The story we tell is that the world eventually caught up to Vincent. The truer version is that a specific person funded the distribution work out of a Dutch boarding house, defied the professional consensus that her inheritance was best handled by other people, and made deliberate, strategic, incremental moves for more than three decades until the value she had been quietly building became impossible to ignore. If she had been less capable, or less patient, or had simply moved on with her life, it is entirely plausible that Vincent ends up a footnote in a thicker book about the post-impressionists.

I find that genuinely moving, and in a slightly different register than the film moved me. The film is about a painter at the edge of himself. Johanna’s part of the story is about a kind of patient strategic devotion that almost no one tells you about when they tell you about Van Gogh.

And here is the part that I have not been able to stop turning over since I watched the film. Vincent was only right about painting for people not yet born because Johanna spent the next thirty four years going out and finding those people. The line in the priest scene was not a prophecy that fate quietly fulfilled. It was a hope, and the only reason it came true is that someone made it true, in specific rooms, with specific gallery owners and specific collectors, on specific afternoons across decades. Without her, the line stays a beautiful moment in an asylum and nothing more. Vincent was vindicated, but the vindication was not waiting in the future for him. It was built in the present, by someone else, while he was already gone.
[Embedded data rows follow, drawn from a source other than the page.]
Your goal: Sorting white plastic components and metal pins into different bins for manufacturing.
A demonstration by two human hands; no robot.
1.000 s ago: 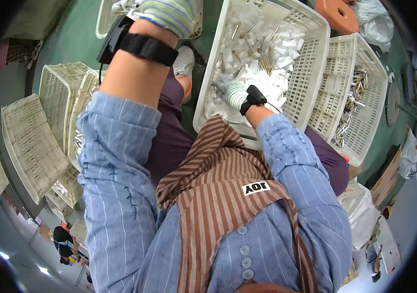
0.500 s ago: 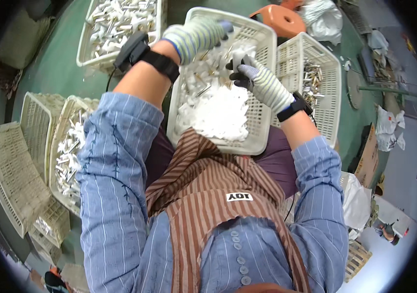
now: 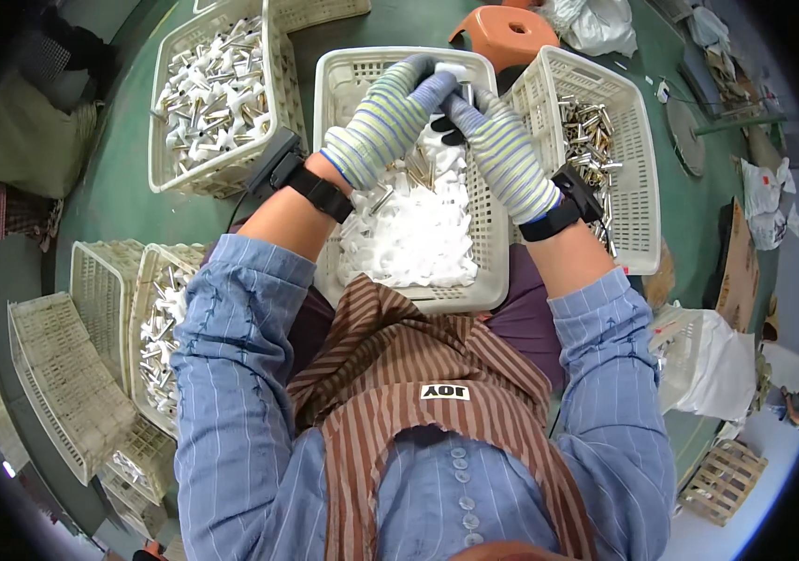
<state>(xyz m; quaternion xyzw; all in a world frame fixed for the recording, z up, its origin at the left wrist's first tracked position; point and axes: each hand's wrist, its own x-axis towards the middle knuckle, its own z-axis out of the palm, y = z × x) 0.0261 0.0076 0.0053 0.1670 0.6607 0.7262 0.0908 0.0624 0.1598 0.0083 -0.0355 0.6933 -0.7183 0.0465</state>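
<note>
Over the far end of the middle white crate (image 3: 491, 271), my two gloved hands meet. My left hand (image 3: 397, 114) is closed, its fingertips at a white plastic piece (image 3: 451, 70). My right hand (image 3: 502, 150) is closed on the same piece from the other side, and a short metal tube (image 3: 467, 91) shows between the hands. How the tube and piece join is hidden by the fingers. Below the hands, the crate holds a heap of white plastic pieces (image 3: 409, 243) and some loose metal tubes (image 3: 418, 170).
At the right stands a crate (image 3: 638, 201) of metal tubes. A far-left crate (image 3: 167, 159) holds white pieces with tubes; another such crate (image 3: 142, 360) is at my left, beside stacked crates (image 3: 63, 374). An orange stool (image 3: 502, 35) stands beyond.
My left hand has come back and right from the crate's far left side to meet my right hand at the white piece. The whole view has shifted slightly.
</note>
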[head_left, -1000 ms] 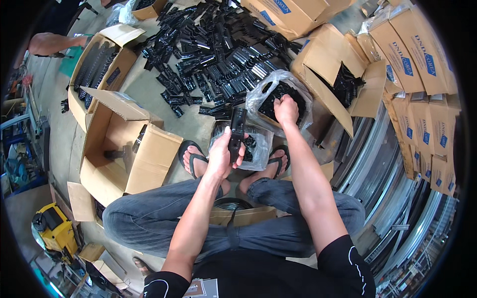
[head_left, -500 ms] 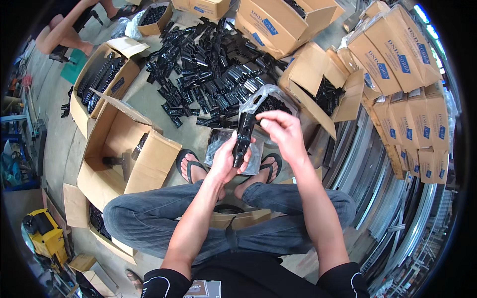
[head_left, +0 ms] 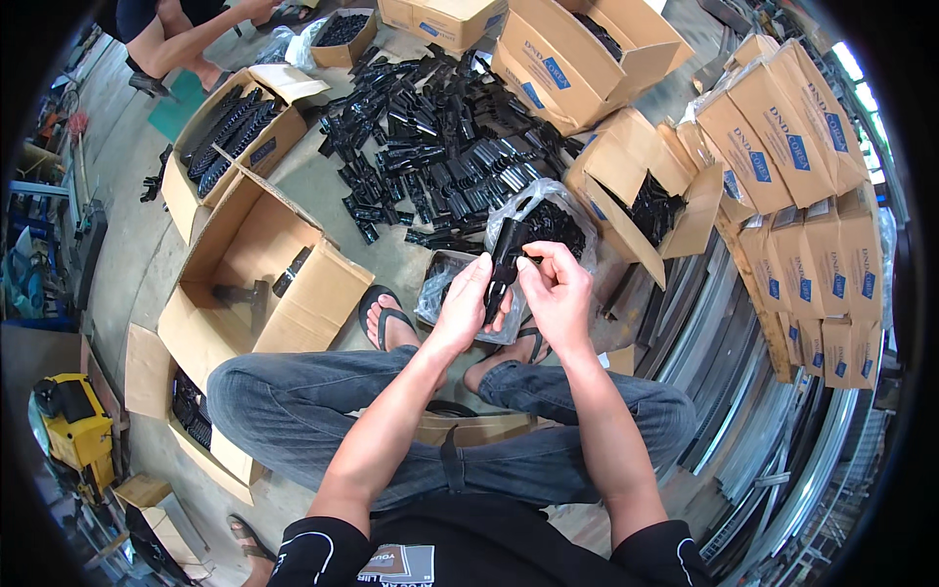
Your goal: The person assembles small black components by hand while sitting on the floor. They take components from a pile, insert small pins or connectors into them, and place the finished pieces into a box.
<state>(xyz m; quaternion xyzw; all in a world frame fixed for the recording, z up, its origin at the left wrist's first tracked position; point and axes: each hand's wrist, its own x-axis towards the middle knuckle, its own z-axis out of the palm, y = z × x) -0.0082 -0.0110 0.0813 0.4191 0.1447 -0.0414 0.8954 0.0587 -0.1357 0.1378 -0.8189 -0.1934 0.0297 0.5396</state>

Vincent Is Johanna’s Product

I love Vincent’s story and his artwork. Johanna was the storyteller behind both. She edited the letters, wrote the biographical introduction, decided which Vincent the world would meet. The troubled, devout, eloquent painter I have come to know, through this film and through everything else I have ever read or seen about him, is, in a real sense, her edit of him.

Which makes Vincent, technically, Johanna’s product. Her work, her judgement, her decisions about what to include and what to leave out. The film is downstream of her hand. The romantic version of vindication, where genius eventually shines through on its own, is much more comforting and much less true. The real version is Johanna’s story of distribution. Harder, slower, and entirely down to her.

Someone should make a film about her.